Les autres couleurs moins courantes sont :

Un tissu kente a été offert à Michael Jackson lors de son intronisation comme prince de Krindjabo (Côte d’Ivoire).

Le gris : rituels de guérison et de purification, et est associé aux cendres;

Le brun : est la couleur de la terre-mère, et est associé à la guérison;

Le rose : principalement porté par les femmes, est associé à l’essence féminine de la vie : douceur, tendresse, calme, agrément;

Le violet : est associé aux aspects féminins de la vie, et est principalement porté par les femmes;

Rouge : les humeurs politiques et spirituelles, les effusions de sang, les rites sacrificiels et la mort;

Argent : la sérénité, la pureté, la joie, et est associé à la lune;

Comme les couleurs ont une signification, les formes sur le tissu kente ont également des significations. Il existe cinq (5) motifs les plus utilisés : le carré, le triangle, le losange, le cercle et la croix.

Le carré : est le symbole de la terre et du cosmos, ses quatre côtés marquant la jonction entre ces deux entités. Il est associé à la féminité, car la femme donne la vie (création – procréation). Cette forme est très présente dans le kente pour rappeler que la société Akan est matrilinéaire.

Triangle : avec ses trois côtés, représente la vie et la famille. La base symbolise la naissance (du monde) et l’existence (réalisation de soi, et de son destin). Le sommet marque à la fois la mort (physique) et l’élévation spirituelle. Les trois côtés représentent l’union des principes masculins et féminins qui se combinent pour donner un troisième principe, comme le père et la mère qui donnent naissance à l’enfant ou comme l’intellect et le cœur qui donnent naissance à la volonté. Le triangle par essence, représente simplement la complétude, il représente la vie d’un homme.

Un regalia de rois et de nobles au Ghana (Photographie d’Eliot Elisofon,1970,
National Museum of African Art).

Diamant : est deux triangles à l’envers. Souvent présent sur les kente portés par les rois lors des grandes cérémonies, il symbolise la dualité existentielle du monarque : en tant que chef (le triangle du bas), et en tant qu’humain (le triangle du haut). Ces deux-là sont liés, ce qui signifie que les deux destins de roi et d’homme sont liés : tous ses actes d’homme et de roi, œuvrent pour son prestige et celui de l’institution royale.

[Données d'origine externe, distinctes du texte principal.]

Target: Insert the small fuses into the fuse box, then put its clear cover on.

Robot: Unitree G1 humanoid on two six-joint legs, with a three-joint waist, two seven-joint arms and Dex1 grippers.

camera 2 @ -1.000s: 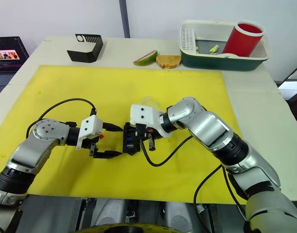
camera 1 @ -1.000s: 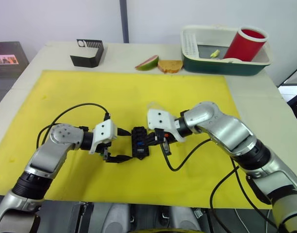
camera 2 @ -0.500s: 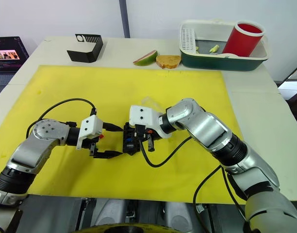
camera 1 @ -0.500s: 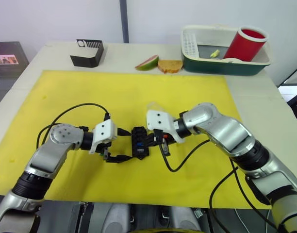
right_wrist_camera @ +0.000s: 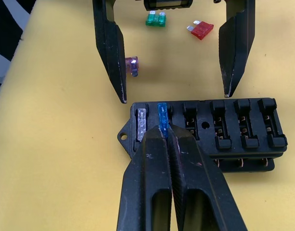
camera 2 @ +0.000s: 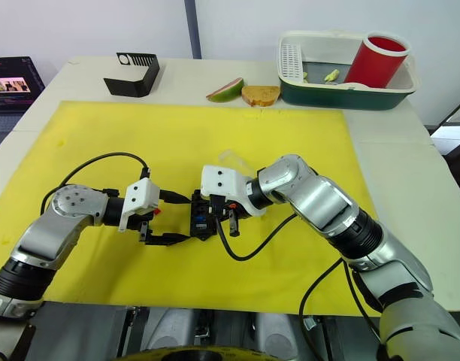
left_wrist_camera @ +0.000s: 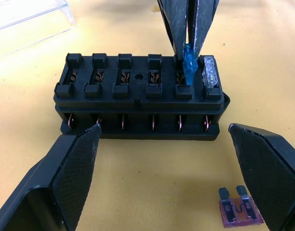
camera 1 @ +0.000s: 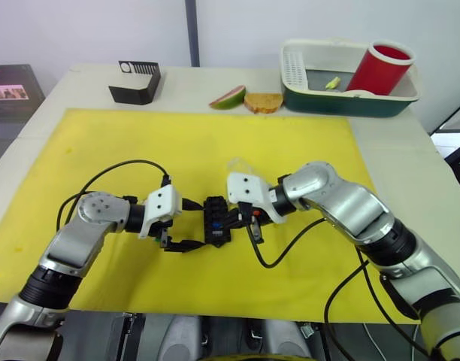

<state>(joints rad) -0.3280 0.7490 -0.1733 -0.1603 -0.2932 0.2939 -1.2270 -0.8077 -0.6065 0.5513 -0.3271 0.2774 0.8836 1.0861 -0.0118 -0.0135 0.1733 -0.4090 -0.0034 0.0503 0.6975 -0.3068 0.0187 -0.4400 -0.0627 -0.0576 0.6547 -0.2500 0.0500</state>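
Right wrist view: my right gripper [right_wrist_camera: 163,132] is pinched tight on the blue fuse [right_wrist_camera: 162,115], holding it at the second slot of the fuse box [right_wrist_camera: 210,134], just beside the grey fuse [right_wrist_camera: 141,123] already seated in the end slot. Left wrist view: my left gripper [left_wrist_camera: 179,144] is spread wide, its fingers [left_wrist_camera: 70,168] flanking the box's near side without holding anything, the purple fuse [left_wrist_camera: 240,211] lying on the yellow mat [left_wrist_camera: 138,192] between them and the clear cover [left_wrist_camera: 29,14] beyond the box's far corner.

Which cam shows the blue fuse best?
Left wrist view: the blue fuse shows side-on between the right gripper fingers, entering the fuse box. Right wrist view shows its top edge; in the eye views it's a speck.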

Cercle : représente l’infini, sans début ni fin. Il est analogue au pouvoir en tant que concept de l’infini, tout comme la royauté éternelle, dont les origines se perdent souvent au milieu du temps. Le cercle complet représente l’univers, la communauté des hommes. Cette figure d’essence divine se retrouve sur presque tous les kente portés lors de l’intronisation du roi pour rappeler à tous son caractère divin.

Croix : ramène au mouvement de l’eau et du feu, mais surtout aux quatre points cardinaux. Lorsqu’on étend les bras, cela symbolise la force vitale, le souffle de vie, et un repère existentiel. La croix se retrouve sous différentes formes sur le kente, mais aussi sur un autre tissu akan, l’adinkra.

Ainsi, le kente peut être lu comme un livre ouvert sur les concepts philosophiques, politiques et sociaux de la société akan. Pour en savoir plus, consultez : Histoire du kente, Wrapped in pride, Kente designs, asantemankente.com, Afroriental, et Busua Inn. Par-dessus tout, le kente est l’étoffe de la royauté, et devrait être paré avec une grande fierté.